_Exercise_.
Pictures must not appear in the copy. Restate exactly the lines below from the one with "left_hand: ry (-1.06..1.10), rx" through the one with "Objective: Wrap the", inclusive.

┌────────

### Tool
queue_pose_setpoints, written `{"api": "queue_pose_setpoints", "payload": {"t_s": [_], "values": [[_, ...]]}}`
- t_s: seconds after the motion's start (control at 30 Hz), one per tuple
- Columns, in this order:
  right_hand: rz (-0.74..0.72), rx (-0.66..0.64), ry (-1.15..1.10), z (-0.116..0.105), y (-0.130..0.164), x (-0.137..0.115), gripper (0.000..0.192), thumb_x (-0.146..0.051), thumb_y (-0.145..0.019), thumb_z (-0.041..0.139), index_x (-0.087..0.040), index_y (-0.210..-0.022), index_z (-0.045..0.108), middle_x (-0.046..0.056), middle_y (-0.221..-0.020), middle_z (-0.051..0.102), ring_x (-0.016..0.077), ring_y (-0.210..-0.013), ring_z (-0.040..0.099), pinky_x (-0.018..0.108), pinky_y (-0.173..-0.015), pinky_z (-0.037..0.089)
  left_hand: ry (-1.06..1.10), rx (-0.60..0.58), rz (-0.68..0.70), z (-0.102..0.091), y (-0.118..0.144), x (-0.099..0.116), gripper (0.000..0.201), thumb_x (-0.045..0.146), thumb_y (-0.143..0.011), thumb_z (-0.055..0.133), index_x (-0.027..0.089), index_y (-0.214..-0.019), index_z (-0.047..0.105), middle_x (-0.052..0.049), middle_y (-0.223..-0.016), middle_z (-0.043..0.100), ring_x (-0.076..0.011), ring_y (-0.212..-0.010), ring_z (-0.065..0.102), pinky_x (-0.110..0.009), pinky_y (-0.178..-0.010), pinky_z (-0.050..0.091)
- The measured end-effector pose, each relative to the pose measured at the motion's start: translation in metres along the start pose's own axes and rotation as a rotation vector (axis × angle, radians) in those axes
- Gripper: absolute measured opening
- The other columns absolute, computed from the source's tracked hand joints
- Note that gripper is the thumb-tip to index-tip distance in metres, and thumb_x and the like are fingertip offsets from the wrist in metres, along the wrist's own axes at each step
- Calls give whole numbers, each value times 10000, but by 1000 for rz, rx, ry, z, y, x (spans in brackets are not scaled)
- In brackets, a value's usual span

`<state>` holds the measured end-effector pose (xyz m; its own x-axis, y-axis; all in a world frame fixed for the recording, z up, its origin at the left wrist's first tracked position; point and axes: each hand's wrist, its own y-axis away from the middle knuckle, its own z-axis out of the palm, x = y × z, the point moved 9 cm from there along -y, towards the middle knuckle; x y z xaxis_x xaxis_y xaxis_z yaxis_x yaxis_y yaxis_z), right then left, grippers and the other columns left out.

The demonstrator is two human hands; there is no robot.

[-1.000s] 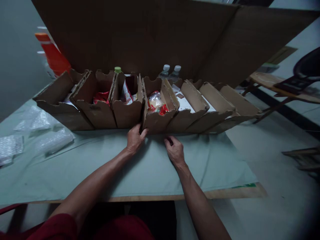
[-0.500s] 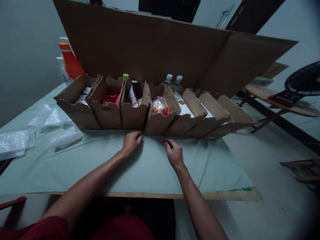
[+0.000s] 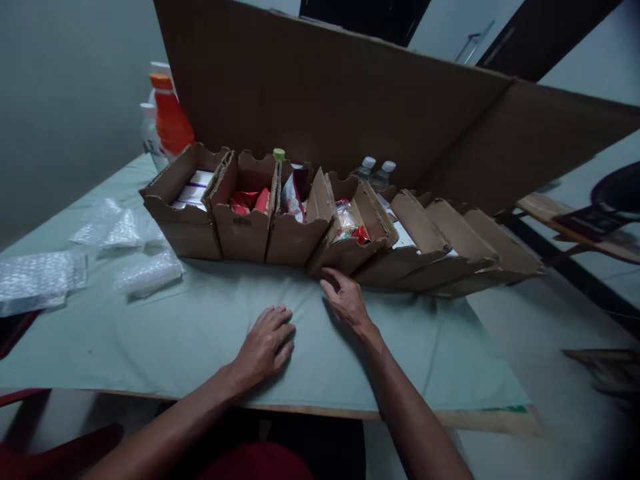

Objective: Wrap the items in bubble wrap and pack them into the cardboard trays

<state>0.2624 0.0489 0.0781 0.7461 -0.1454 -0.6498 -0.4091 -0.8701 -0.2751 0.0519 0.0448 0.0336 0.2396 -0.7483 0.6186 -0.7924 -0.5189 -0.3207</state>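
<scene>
My left hand [image 3: 267,343] lies palm down on the pale green tablecloth [image 3: 200,347], fingers stretched and nothing in it. My right hand [image 3: 346,298] is at the foot of the middle cardboard bin [image 3: 325,257], fingers apart and empty; whether its fingertips touch the bin I cannot tell. That bin holds clear and red wrapped packets [image 3: 350,220]. To its left, one bin holds a white and dark red packet [image 3: 293,197], another has red packets [image 3: 250,201], and the leftmost contains white boxes [image 3: 194,190]. The bins on the right lean over; white items [image 3: 404,235] show in one.
Bubble-wrap pieces [image 3: 150,273] lie on the left of the table. Orange-red bottle [image 3: 173,120] and clear bottles stand behind the bins at left, two white-capped bottles [image 3: 384,175] further right. A tall cardboard panel [image 3: 325,93] rises behind. A fan [image 3: 620,200] stands at right.
My left hand has drawn back from the bins toward me and flattened on the cloth. My right hand has moved closer to the middle bin. The view has shifted and tilted slightly.
</scene>
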Motion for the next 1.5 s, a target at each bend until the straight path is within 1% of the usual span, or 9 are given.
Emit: {"api": "queue_pose_setpoints", "payload": {"t_s": [0.2, 0.43, 0.6, 0.77, 0.87, 0.97, 1.2, 1.33, 1.5], "values": [[111, 24, 116, -47, 23, 37, 324, -357, -855, 520, -201, -965, 781, 92, -989, 784, 246, -872, 713, 368, -826, 557, -42, 2, 56, 1, 6, 2, 324, 172, -873, 556, 216, -1164, 691, -144, -1413, 616, -340, -1373, 532, -621, -1166, 418], [143, -35, 147, -68, -3, 61, 279, -312, -799, 578, -224, -926, 811, 52, -895, 796, 232, -784, 713, 326, -772, 544, -65, 21, 88, 2, 6, 1, 302, 195, -880, 548, 220, -1135, 708, -139, -1398, 635, -341, -1358, 550, -601, -1137, 457], [210, 19, 191, -101, 34, 85, 330, -379, -859, 530, -201, -924, 799, 63, -889, 793, 230, -772, 710, 323, -727, 536, 28, -8, 21, -7, 8, -10, 282, 296, -914, 552, 254, -1126, 733, -109, -1357, 671, -320, -1308, 593, -548, -1090, 509], [323, 89, 255, -140, 46, 129, 330, -311, -837, 523, -172, -947, 801, 101, -970, 793, 256, -874, 714, 339, -786, 528, 102, -112, 30, -5, -50, 3, 309, 340, -930, 535, 248, -1159, 721, -104, -1284, 695, -269, -1162, 665, -437, -975, 568], [330, 53, 256, -143, 27, 140, 309, -257, -823, 537, -166, -935, 811, 90, -968, 796, 241, -893, 713, 295, -783, 512, 70, -127, 18, 10, -104, 10, 314, 300, -893, 518, 202, -1101, 732, -112, -1154, 717, -258, -1059, 682, -408, -927, 566], [310, 4, 244, -142, 17, 141, 299, -230, -830, 541, -152, -922, 815, 84, -935, 798, 227, -846, 711, 273, -760, 501, 10, -90, -63, 24, -136, 0, 329, 293, -866, 498, 175, -1046, 747, -114, -1021, 724, -264, -948, 689, -396, -866, 562], [264, -32, 208, -132, 17, 140, 283, -218, -851, 562, -182, -989, 807, 59, -1008, 795, 211, -911, 712, 257, -803, 497, 15, 71, -103, 32, -136, -20, 368, 316, -858, 486, 162, -1074, 742, -101, -986, 743, -242, -875, 681, -356, -808, 546], [276, -17, 212, -123, 16, 140, 281, -233, -874, 550, -184, -982, 805, 58, -989, 796, 200, -888, 719, 248, -779, 497, 20, 77, -101, 36, -138, -22, 339, 297, -865, 494, 179, -1061, 743, -81, -979, 749, -224, -889, 675, -340, -825, 545], [373, 61, 297, -140, 23, 158, 351, -251, -914, 490, -155, -1077, 785, 96, -1082, 782, 232, -988, 714, 279, -831, 499, 21, 74, -66, 38, -135, -19, 312, 277, -851, 504, 181, -1011, 755, -92, -961, 743, -247, -927, 661, -378, -871, 528]]}}
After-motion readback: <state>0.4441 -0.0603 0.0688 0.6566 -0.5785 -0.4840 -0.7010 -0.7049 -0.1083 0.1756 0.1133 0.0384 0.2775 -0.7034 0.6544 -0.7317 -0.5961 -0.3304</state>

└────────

_Exercise output_.
  left_hand: ry (-1.06..1.10), rx (-0.60..0.58), rz (-0.68..0.70), z (-0.102..0.091), y (-0.118..0.144), x (-0.099..0.116), gripper (0.000..0.201), thumb_x (-0.045..0.146), thumb_y (-0.143..0.011), thumb_z (-0.055..0.133), index_x (-0.027..0.089), index_y (-0.214..-0.019), index_z (-0.047..0.105), middle_x (-0.052..0.049), middle_y (-0.223..-0.016), middle_z (-0.043..0.100), ring_x (-0.076..0.011), ring_y (-0.212..-0.010), ring_z (-0.065..0.102), pinky_x (-0.110..0.009), pinky_y (-0.178..-0.010), pinky_z (-0.050..0.091)
- The measured end-effector pose, each relative to the pose measured at the motion's start: translation in metres along the start pose's own axes and rotation as a rotation vector (axis × angle, radians) in those axes
- Gripper: absolute measured opening
- The other columns absolute, computed from the source's tracked hand joints
- Note that gripper is the thumb-tip to index-tip distance in metres, and thumb_x and the like are fingertip offsets from the wrist in metres, along the wrist's own axes at each step
- Calls give whole numbers, each value times 10000, but by 1000 for rz, rx, ry, z, y, x (spans in brackets are not scaled)
- In brackets, a value's usual span

`<state>` holds the measured end-effector pose (xyz m; its own x-axis, y-axis; all in a world frame fixed for the recording, z up, its origin at the left wrist's first tracked position; point and axes: each hand's wrist, its own y-axis away from the middle knuckle, its own z-axis out of the palm, x = y × z, the point moved 9 cm from there along -y, towards the middle knuckle; x y z xaxis_x xaxis_y xaxis_z yaxis_x yaxis_y yaxis_z), right then left, grippers and the other columns left out.

The demonstrator is two human hands; there is no robot.

[-1.000s] 
[-0.500s] 
[+0.000s] 

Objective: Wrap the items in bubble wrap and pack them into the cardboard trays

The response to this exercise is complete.